The reference to “listed other than by reference to depositary interests” means that the exclusion will not apply if only depositary interests in the other company are listed immediately before the arrangements. If the other company had both listed shares and listed depositary interests, the exclusion will apply.
This exclusion will prevent a new listing relief period starting for the new holding company by virtue of the new listing.
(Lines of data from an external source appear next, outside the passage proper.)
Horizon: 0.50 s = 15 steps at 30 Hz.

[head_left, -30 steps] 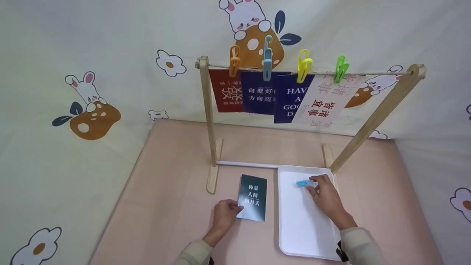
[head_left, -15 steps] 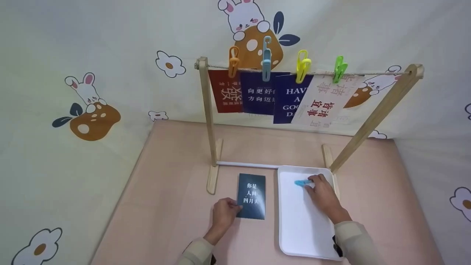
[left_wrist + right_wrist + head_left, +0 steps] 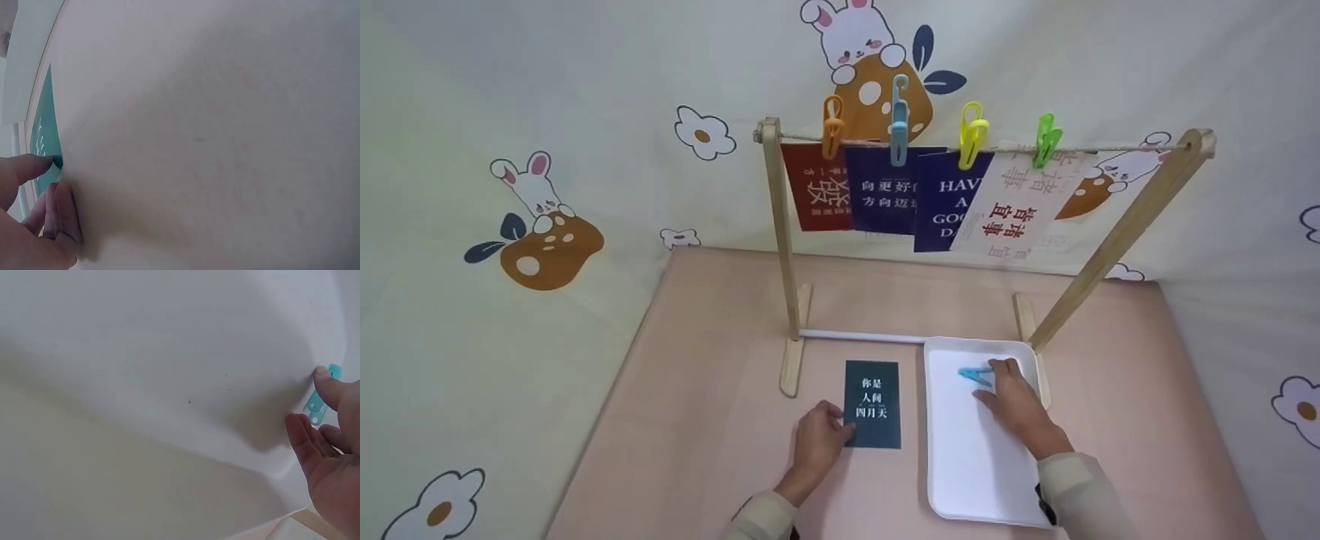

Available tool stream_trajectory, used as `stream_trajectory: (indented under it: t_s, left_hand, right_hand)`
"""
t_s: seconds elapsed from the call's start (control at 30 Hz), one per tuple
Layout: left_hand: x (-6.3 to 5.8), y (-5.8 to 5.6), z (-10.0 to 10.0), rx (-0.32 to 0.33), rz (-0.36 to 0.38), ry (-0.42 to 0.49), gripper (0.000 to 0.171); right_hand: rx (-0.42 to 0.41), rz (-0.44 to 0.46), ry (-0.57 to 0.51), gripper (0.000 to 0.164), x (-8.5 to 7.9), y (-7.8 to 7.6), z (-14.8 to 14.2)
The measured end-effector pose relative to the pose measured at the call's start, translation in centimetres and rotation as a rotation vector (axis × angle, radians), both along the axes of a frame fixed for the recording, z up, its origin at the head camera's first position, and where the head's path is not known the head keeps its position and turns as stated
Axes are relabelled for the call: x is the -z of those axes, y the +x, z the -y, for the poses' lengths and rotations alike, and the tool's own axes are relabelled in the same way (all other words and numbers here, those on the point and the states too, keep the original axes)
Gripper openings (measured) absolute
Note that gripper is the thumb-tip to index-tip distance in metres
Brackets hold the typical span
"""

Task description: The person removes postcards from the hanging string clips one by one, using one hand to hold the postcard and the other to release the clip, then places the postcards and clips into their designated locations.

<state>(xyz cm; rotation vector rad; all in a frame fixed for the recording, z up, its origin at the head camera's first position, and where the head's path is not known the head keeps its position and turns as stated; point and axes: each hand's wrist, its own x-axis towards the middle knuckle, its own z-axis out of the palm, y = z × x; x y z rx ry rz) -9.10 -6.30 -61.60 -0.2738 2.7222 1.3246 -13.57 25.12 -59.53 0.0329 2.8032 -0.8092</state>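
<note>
Left hand (image 3: 819,439) pinches a green card (image 3: 872,405) by its left edge, beside the white tray (image 3: 960,480); right hand (image 3: 1018,401), released, fingers parted around a blue clip (image 3: 974,373) inside. Pink tabletop (image 3: 697,420); rabbit-printed walls (image 3: 660,60).

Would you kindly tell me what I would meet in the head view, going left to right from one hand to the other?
Left hand → dark green card → light blue clip → right hand. I leave out the white tray, which spans beneath the last two.
</note>
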Motion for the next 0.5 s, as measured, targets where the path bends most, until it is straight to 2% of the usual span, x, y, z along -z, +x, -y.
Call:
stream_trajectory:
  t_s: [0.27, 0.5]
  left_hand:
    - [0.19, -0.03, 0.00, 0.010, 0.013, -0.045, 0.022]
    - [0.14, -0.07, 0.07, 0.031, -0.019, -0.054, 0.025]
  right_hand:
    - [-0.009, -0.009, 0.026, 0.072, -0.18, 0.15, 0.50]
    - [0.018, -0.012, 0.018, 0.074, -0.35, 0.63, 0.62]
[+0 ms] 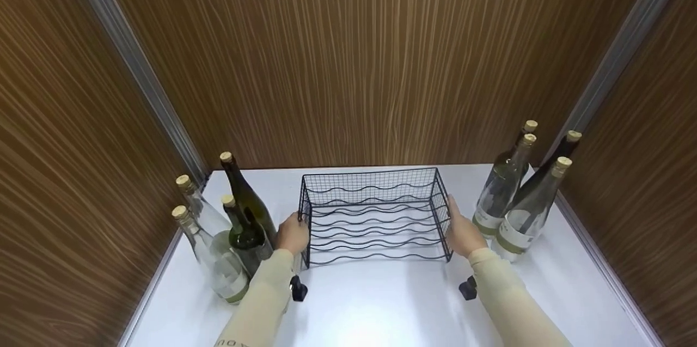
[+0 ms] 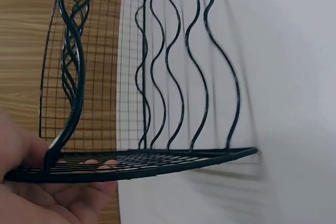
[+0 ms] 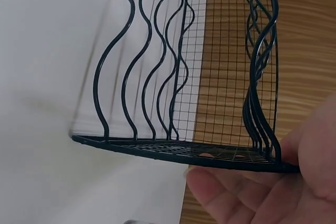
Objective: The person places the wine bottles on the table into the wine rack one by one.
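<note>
A dark wire bottle rack point(image 1: 375, 220) with wavy cross wires and mesh sides is at the middle of the white table, nothing in it. My left hand point(image 1: 293, 235) grips its left side. My right hand point(image 1: 464, 232) holds the right side. In the left wrist view, the left thumb side lies by the top wires and the fingers point(image 2: 107, 164) show behind the side mesh. The right wrist view has the right-hand fingers point(image 3: 210, 187) against the outside of the mesh end. Whether the rack touches the table I cannot tell.
Several corked bottles stand at the left, including a dark green bottle point(image 1: 248, 194) and a clear bottle point(image 1: 209, 257) close to my left forearm. Several more, among them a clear bottle point(image 1: 531, 213), stand right of my right hand. Wood-grain panels point(image 1: 370, 64) enclose the table.
</note>
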Demonstrator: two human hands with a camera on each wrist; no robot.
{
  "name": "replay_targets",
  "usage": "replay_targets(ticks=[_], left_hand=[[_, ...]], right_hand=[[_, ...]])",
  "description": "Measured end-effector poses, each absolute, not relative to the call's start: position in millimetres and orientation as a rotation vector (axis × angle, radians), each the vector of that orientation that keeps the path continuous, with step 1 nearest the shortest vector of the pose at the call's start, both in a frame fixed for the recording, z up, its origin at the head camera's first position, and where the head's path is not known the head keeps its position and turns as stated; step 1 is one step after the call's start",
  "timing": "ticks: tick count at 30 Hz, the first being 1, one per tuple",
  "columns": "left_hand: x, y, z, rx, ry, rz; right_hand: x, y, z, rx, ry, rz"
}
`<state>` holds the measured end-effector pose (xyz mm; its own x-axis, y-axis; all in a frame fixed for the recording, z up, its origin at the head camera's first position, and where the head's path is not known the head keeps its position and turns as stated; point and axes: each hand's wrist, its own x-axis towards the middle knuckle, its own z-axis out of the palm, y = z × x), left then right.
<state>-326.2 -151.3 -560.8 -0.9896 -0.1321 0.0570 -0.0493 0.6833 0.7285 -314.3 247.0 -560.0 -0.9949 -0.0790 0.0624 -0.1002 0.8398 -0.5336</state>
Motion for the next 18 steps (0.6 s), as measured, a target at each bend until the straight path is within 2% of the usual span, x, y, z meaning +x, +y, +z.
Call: replay_targets(ticks=[5,18], left_hand=[[-315,-154,-563,0.148,-2.732,-1.376],[-321,-157,-569,0.080,-2.739,-1.400]], right_hand=[[-314,249,-557,0.147,-2.979,0.880],[-315,247,-554,0.169,-2.967,0.804]])
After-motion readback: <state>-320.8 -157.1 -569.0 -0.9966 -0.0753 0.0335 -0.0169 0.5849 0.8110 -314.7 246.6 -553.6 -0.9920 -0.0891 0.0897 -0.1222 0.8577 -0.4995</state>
If the existing listed company that the new holding company has taken control of (the “other company”) was within an existing listing relief period, the exclusion will not end that listing relief period.
When relief ends
A relief period for a company ends either:
- 3 years from when a company’s shares (or depositary interests in shares) are first listed,
- The company’s listing of its shares (or depositary interests in shares) is cancelled before the end of the listing relief period (the suspension of a company’s shares/depositary interests will not end a listing relief period), or
- there is a change of control in the company (Exclusion C). “Control” has the meaning given in section 1124 of the Corporation Taxes Act 2010. No relief is available on agreements to transfer which form part of arrangements changing control in the company (the change of control itself will end the listing relief period). The accountable person will need to account for the SDRT due outside of CREST directly to HMRC. Details of how to do this can be found in STSM042650.
If a company’s securities have been set with an exempt status in CREST due to UK listing relief, the securities tax status in CREST will need to be amended to taxable (see STSM042640).